Bank of America and the “Market Timing’ Trading of Mutual Funds

  • B of A is one of the largest financial institutions in the US, providing retail banking (checking a/c, credit cards, mortgages, and mutual funds for middle income individuals and families), commercial banking (loans, leases, and financial services for small to middle-size business firms), and investment banking (bond/equity transactions for large corporations and trust funds and high-net-worth individuals and institutions).
  • It was the combination of the mutual funds for middle income individuals and families and the ‘special services’ for high-net-worth individuals and institutions that brought about a substantial problem for B of A in the late summer and early fall of 2003.
  • B of A was charged that they had permitted Edward Stern to engage in the market timing trading of the mutual funds sold by the bank to their middle income customers.
  • Stern’s Canary Capital Holdings had ‘eye-popping’ gains despite generally adverse market conditions.
  • ‘Late trading’ is based on an honor system.

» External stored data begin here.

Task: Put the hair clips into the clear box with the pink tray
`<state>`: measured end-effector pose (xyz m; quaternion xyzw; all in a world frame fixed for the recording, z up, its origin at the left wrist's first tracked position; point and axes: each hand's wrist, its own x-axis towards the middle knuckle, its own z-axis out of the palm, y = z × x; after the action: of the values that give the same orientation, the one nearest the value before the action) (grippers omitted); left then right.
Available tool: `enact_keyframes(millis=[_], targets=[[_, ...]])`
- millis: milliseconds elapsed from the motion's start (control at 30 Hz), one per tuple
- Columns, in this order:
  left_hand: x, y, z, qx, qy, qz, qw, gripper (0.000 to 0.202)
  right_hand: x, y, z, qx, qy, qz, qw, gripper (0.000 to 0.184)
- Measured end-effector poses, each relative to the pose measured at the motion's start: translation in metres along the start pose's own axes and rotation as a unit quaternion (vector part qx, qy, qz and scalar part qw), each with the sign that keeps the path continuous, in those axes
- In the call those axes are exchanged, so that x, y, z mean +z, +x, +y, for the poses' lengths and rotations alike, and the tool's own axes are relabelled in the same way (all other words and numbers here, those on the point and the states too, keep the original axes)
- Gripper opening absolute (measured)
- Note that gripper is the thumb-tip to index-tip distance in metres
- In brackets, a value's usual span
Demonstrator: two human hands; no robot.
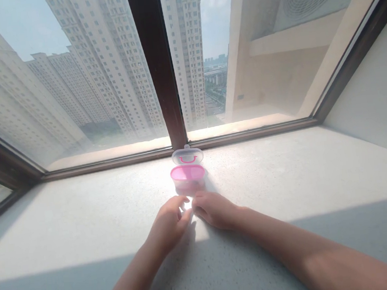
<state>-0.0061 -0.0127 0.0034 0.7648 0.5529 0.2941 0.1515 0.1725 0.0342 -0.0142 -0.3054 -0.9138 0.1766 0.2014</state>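
Straight ahead of my fingers, toward the far edge of the windowsill (117,209), stands the small pink-rimmed box (189,185). It sits upright near the middle of that edge, just on my side of the foot of the dark window post (159,65), well apart from both far corners. Its long axis runs left to right, about parallel to the far edge and crosswise to my reach, so a long side faces me. The clear lid (177,157) is swung open on the window side, with its pink handle (188,160) showing; whether it leans on the frame I cannot tell.

My left hand (169,218) and right hand (216,209) meet just below that near long side, and neither is clearly nearer. The left comes in under the box's left half, thumb and forefinger apart with a bright gap between them; the right lies under the right half, its fingers curled in. Glare washes out the spot where they meet, so I cannot tell whether anything is pinched there, nor whether my right knuckles touch the box or stop just short of it.
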Motion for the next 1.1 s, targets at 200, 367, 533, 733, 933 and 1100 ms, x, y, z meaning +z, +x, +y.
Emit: enact_keyframes(millis=[200,367,533,733,933,1100], targets=[[0.017,-0.006,0.003,-0.032,-0.018,-0.029,0.999,0.020,0.002,-0.002,-0.003,0.045,0.094,0.020,0.994,0.006],[0.019,-0.001,-0.001,-0.040,-0.039,-0.049,0.997,0.014,-0.001,-0.003,-0.006,0.069,0.263,0.056,0.961,0.008],[0.021,0.001,-0.002,-0.036,-0.028,-0.062,0.997,0.013,0.000,-0.001,0.000,0.096,0.360,0.073,0.925,0.006],[0.026,0.001,0.002,-0.040,0.001,-0.067,0.997,0.008,0.003,0.003,0.011,0.135,0.467,0.087,0.869,0.004],[0.026,0.003,0.009,-0.045,0.037,-0.083,0.995,0.006,0.004,0.005,0.017,0.140,0.501,0.090,0.849,0.014],[0.023,0.000,0.010,-0.063,0.017,-0.079,0.995,0.011,0.002,0.003,0.019,0.152,0.505,0.067,0.847,0.017]])
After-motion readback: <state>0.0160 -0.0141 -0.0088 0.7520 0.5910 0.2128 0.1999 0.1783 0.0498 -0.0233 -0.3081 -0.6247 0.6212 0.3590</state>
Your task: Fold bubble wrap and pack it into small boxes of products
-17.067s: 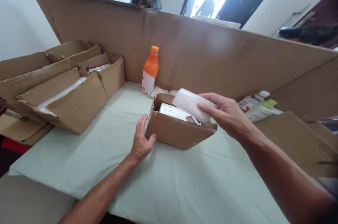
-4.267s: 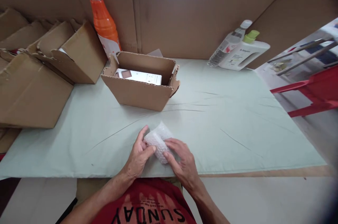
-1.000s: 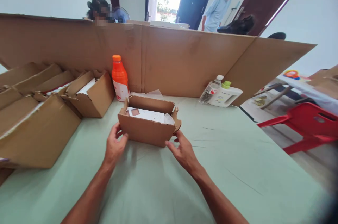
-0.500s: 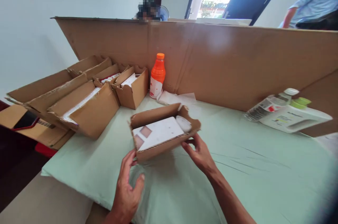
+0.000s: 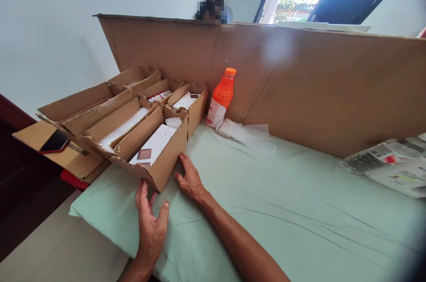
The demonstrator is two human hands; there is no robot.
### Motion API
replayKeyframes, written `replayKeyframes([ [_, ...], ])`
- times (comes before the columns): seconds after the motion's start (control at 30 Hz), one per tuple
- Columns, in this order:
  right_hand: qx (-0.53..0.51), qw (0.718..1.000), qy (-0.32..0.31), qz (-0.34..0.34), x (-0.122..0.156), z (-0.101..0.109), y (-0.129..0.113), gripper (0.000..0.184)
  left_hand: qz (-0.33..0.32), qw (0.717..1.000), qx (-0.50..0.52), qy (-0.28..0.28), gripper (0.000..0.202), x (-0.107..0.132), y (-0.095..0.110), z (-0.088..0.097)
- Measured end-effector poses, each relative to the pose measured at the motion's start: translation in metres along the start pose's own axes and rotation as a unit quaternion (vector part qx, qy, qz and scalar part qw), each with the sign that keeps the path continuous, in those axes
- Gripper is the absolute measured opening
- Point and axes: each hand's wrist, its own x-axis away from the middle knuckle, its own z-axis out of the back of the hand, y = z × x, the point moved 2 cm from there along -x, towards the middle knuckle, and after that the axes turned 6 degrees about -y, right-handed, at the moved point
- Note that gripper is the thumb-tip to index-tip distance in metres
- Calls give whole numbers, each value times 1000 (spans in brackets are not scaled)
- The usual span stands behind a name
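Observation:
A small open cardboard box (image 5: 166,160) stands at the left of the green table (image 5: 282,220), pushed against a row of similar boxes. Inside it lie a white carton with brown squares (image 5: 151,145) and a bubble-wrapped piece (image 5: 173,123). My left hand (image 5: 150,224) rests open on the cloth just before the box's near corner, fingers spread. My right hand (image 5: 190,178) lies open against the box's right side, fingertips at its lower edge. Neither hand holds anything.
Several open boxes (image 5: 109,115) sit in a row at the left, over the table's edge. An orange bottle (image 5: 220,97) and bubble wrap (image 5: 244,132) stand by the tall cardboard wall (image 5: 299,82). Bottles (image 5: 389,164) lie far right. A person's head shows behind the wall.
The box was carried from the table's middle to the left and set against the row of boxes. Both hands have let go and now rest beside it. The camera turned left.

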Motion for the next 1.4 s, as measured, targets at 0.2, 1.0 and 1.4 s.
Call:
replayKeyframes([
  [0.2, -34, 999, 29, -6, -6, -5, 3, 66, 12, 1000, 2, -17, 70, -11, -17, -3],
  [1.0, -298, 933, 118, -164, 0, 94, -20, 32, -137, 932, -44, -333, 36, -85, 7, -102],
  [1.4, 560, 804, -185, 72, -172, 111, -179, 21, -145, 935, -34, -323, 33, -81, -29, -116],
])
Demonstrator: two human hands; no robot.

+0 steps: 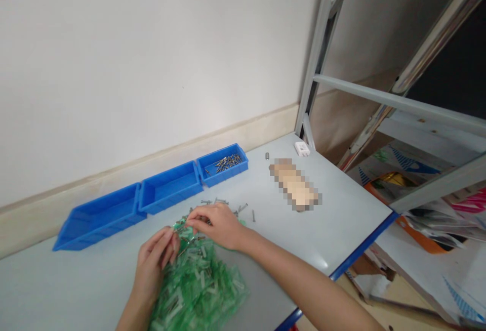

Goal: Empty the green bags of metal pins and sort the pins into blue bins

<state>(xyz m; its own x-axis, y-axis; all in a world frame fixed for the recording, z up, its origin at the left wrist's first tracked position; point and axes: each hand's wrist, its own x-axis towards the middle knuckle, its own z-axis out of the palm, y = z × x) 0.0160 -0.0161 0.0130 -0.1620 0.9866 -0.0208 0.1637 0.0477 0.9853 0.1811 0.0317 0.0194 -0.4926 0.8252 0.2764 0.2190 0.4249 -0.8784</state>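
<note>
My left hand (pixel 156 254) is closed, its thumb and fingers pinching the edge of a small clear-and-green plastic packet (pixel 176 226). Just to the right, my right hand (pixel 219 223) is also closed, with thumb and forefinger pinched together close to the packet; whatever is between them is too small to make out. Beneath and in front of both hands lies a heap of green plastic packets (pixel 201 290) with pale pieces among them. Loose screws (pixel 243 208) are scattered on the table behind my right hand, and some are partly hidden by it.
Three blue bins stand in a row along the wall: the right bin (pixel 225 179) holds screws, while the middle bin (pixel 170 189) and left bin (pixel 98 219) show bare bottoms. A blurred tan object (pixel 294 184), a white plug adapter (pixel 302 149) and a metal rack (pixel 317 57) are to the right.
</note>
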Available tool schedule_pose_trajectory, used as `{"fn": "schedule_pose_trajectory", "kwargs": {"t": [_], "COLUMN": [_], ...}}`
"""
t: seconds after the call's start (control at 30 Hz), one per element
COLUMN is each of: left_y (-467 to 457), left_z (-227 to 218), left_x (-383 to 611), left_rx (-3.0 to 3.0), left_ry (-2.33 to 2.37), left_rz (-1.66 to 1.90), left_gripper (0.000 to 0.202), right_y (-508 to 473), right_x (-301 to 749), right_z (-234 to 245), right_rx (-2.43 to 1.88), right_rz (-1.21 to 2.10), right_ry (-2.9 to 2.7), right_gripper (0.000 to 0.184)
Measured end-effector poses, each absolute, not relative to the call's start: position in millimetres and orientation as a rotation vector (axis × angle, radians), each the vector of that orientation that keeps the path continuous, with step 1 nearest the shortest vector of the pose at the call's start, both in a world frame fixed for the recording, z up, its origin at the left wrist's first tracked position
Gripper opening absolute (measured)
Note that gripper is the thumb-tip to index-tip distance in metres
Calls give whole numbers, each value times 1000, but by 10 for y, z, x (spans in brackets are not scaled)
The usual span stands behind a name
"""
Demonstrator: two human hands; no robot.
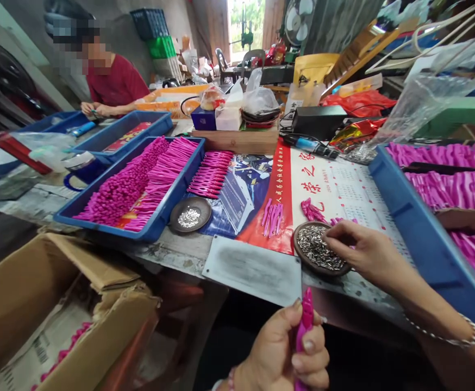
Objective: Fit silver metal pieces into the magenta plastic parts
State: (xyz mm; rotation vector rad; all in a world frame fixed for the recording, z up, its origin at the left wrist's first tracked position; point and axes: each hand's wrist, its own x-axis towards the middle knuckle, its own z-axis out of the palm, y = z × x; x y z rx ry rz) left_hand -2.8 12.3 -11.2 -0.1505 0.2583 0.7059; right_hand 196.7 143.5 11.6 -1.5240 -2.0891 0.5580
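Upright in my left hand (272, 347) is a slim magenta plastic handle (301, 332) with a pointed, slotted top, my fingers wrapped round it. My right hand (360, 251) reaches over a round brown dish (298, 251) of small metal pins (319, 248), thumb and fingertips pinched together at its right side. Whatever lies between those fingertips is too small to make out. Just behind the dish lies a little heap of magenta pieces (313, 210), and a few more magenta handles (272, 218) lie on the red part of the calendar sheet.
A grey metal plate (254, 267) lies at the table's front edge. Blue trays of magenta handles stand left (150, 234) and right (433, 260). Between them are a dish of silvery bits (189, 217) and a row of handles (211, 174). A cardboard box (127, 304) stands front left; a co-worker (117, 81) sits behind.
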Motion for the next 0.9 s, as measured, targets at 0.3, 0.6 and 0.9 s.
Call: {"fn": "schedule_pose_trajectory", "kwargs": {"t": [0.3,0.6,0.9], "left_y": [108,130,70], "left_z": [-131,-134,-130], "left_x": [40,42,98], "left_rx": [-128,-38,112], "left_ry": [249,316,435], "left_rz": [694,676,752], "left_gripper": [23,44,48], "right_y": [1347,579,357], "right_x": [1932,1813,1727], "right_z": [170,375,467], "right_rx": [-1348,-1128,-1106], "right_rz": [923,1745,1849], "right_ry": [-1764,-1436,-1441], "right_gripper": [19,17,14]}}
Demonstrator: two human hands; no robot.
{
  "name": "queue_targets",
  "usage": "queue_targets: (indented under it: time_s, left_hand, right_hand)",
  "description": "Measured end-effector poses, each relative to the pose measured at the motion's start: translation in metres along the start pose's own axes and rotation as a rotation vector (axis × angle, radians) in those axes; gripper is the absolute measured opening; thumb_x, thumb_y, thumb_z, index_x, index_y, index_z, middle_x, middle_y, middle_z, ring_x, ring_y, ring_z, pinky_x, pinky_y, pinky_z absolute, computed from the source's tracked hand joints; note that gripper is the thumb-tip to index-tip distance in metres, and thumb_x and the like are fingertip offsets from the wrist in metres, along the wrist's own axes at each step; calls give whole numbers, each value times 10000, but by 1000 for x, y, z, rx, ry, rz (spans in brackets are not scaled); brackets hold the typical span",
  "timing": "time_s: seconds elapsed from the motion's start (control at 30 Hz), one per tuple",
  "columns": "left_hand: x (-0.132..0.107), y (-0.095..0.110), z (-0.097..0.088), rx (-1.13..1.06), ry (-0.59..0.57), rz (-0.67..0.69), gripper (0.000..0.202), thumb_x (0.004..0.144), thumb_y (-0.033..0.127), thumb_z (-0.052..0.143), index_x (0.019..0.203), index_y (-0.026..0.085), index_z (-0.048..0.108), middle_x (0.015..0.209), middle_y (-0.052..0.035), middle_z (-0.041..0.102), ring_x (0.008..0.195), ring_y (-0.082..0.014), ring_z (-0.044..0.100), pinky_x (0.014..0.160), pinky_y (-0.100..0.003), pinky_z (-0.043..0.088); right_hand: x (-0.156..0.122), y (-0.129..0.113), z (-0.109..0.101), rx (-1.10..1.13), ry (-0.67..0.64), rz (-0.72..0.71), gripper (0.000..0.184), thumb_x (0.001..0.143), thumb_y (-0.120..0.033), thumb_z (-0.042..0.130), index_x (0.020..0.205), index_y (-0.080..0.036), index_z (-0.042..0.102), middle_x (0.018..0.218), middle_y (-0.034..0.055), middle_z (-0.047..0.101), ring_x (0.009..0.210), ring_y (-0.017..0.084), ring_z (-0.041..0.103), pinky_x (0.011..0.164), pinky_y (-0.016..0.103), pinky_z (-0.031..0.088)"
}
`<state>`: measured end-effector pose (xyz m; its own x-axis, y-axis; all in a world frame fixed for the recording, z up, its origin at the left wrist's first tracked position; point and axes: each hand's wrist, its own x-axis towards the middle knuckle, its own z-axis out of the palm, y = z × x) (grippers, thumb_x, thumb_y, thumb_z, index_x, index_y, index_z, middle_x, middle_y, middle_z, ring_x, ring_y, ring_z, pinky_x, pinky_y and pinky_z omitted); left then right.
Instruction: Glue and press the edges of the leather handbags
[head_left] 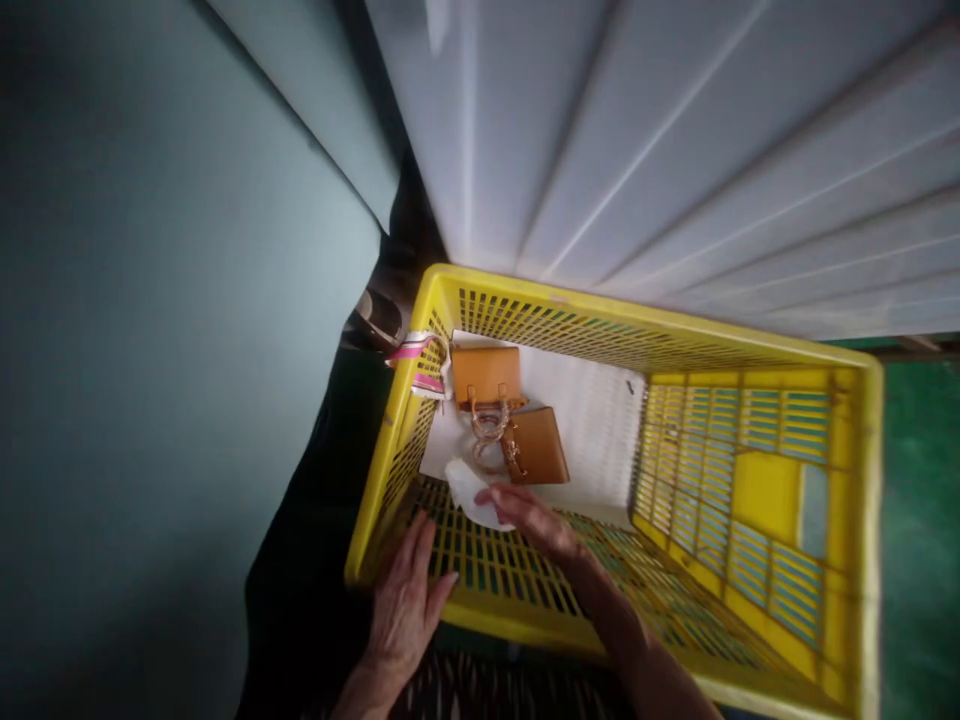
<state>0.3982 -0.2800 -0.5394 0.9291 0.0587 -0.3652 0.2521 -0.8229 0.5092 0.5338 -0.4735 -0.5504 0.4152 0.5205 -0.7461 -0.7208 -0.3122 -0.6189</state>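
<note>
A yellow slatted plastic crate (757, 345) fills the lower middle of the head view. Inside, on a white sheet (592, 420), lie two small tan leather bags (486, 374) (538, 445) with looped handles between them. My right hand (529, 520) reaches down into the crate, its fingers closed on a white crumpled piece (469, 488) just in front of the bags. My left hand (405, 600) lies flat with fingers spread against the crate's near wall at its left corner.
A pink and white strip (414, 350) hangs over the crate's far left rim. White corrugated panels (675, 150) rise behind the crate. A pale wall (150, 300) stands to the left and a green floor (919, 500) shows at the right.
</note>
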Motion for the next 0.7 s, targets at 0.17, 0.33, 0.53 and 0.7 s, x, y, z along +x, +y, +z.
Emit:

If a brokerage company or security firm was willing to accept orders after the 4.00pm deadline yet report them as having been received before 4pm it would give customers an unbeatable advantage.
  • The Wall Street Journal reported on September 9, 2003 that the ‘special services’ section of the investment banking division of B of A had installed special equipment in the offices of the Canary Capital Holdings hedge fund that allowed that fund to buy and sell shares of the mutual funds sold to individuals and families by the retail banking division of Bank of America far after the 4.00 pm closing time, yet be stamped with a much earlier time of submission.
  • It was discovered that many mutual fund managers had not only permitted market timing and late trading of their fund’s shares, they had actually encouraged it.

 

Class Assignment

  • Why did this happen? Why didn’t people not directly involved speak out? If you were a staff member would you have complained? What should B of A done and why did the bank not take any of those actions?